• _Task details_
Each entry must be written out again exactly as it stands.
*** Provided entries ***
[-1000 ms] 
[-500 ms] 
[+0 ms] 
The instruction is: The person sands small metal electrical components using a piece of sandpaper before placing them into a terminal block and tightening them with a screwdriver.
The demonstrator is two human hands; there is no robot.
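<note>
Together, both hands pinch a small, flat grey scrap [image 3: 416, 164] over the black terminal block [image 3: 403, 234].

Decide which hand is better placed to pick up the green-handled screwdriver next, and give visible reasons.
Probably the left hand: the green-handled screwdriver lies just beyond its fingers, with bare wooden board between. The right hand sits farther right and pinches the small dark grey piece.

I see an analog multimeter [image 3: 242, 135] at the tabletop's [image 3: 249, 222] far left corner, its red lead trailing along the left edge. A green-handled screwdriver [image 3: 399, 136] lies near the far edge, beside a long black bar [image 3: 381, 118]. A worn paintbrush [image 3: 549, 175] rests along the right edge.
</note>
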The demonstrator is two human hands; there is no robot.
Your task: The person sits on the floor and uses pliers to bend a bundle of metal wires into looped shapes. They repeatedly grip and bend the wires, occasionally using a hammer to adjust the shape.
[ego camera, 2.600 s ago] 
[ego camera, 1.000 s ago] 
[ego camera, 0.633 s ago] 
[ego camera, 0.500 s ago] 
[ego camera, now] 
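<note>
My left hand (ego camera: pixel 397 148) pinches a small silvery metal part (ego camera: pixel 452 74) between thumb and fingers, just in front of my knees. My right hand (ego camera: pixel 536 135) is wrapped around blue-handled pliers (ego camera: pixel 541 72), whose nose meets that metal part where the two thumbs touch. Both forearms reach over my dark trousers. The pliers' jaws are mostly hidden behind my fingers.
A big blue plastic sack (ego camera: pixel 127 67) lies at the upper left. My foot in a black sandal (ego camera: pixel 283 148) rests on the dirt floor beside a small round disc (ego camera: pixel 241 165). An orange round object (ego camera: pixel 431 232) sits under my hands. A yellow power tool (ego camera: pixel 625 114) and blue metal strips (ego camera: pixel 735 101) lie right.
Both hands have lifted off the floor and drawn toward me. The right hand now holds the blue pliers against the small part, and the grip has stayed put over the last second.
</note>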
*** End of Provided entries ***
• _Response below_
[-1000 ms] 
[-500 ms] 
[+0 ms] 
The instruction is: The person sands small metal electrical components using a piece of sandpaper before placing them into a terminal block and tightening them with a screwdriver.
The demonstrator is two human hands; there is no robot.
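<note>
Together, both hands pinch a small, flat grey scrap [image 3: 416, 164] over the black terminal block [image 3: 403, 234].

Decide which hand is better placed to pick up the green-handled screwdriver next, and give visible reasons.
Probably the left hand: the green-handled screwdriver lies just beyond its fingers, with bare wooden board between. The right hand sits farther right and pinches the small dark grey piece.

I see an analog multimeter [image 3: 242, 135] at the tabletop's [image 3: 249, 222] far left corner, its red lead trailing along the left edge. A green-handled screwdriver [image 3: 399, 136] lies near the far edge, beside a long black bar [image 3: 381, 118]. A worn paintbrush [image 3: 549, 175] rests along the right edge.
</note>
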The demonstrator is two human hands; there is no robot.
Your task: The person sits on the floor and uses pliers to bend a bundle of metal wires into looped shapes. They repeatedly grip and bend the wires, occasionally using a hammer to adjust the shape.
[ego camera, 2.600 s ago] 
[ego camera, 1.000 s ago] 
[ego camera, 0.633 s ago] 
[ego camera, 0.500 s ago] 
[ego camera, now] 
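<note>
My left hand (ego camera: pixel 397 148) pinches a small silvery metal part (ego camera: pixel 452 74) between thumb and fingers, just in front of my knees. My right hand (ego camera: pixel 536 135) is wrapped around blue-handled pliers (ego camera: pixel 541 72), whose nose meets that metal part where the two thumbs touch. Both forearms reach over my dark trousers. The pliers' jaws are mostly hidden behind my fingers.
A big blue plastic sack (ego camera: pixel 127 67) lies at the upper left. My foot in a black sandal (ego camera: pixel 283 148) rests on the dirt floor beside a small round disc (ego camera: pixel 241 165). An orange round object (ego camera: pixel 431 232) sits under my hands. A yellow power tool (ego camera: pixel 625 114) and blue metal strips (ego camera: pixel 735 101) lie right.
Both hands have lifted off the floor and drawn toward me. The right hand now holds the blue pliers against the small part, and the grip has stayed put over the last second.
</note>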

The exercise asks for nothing more than this.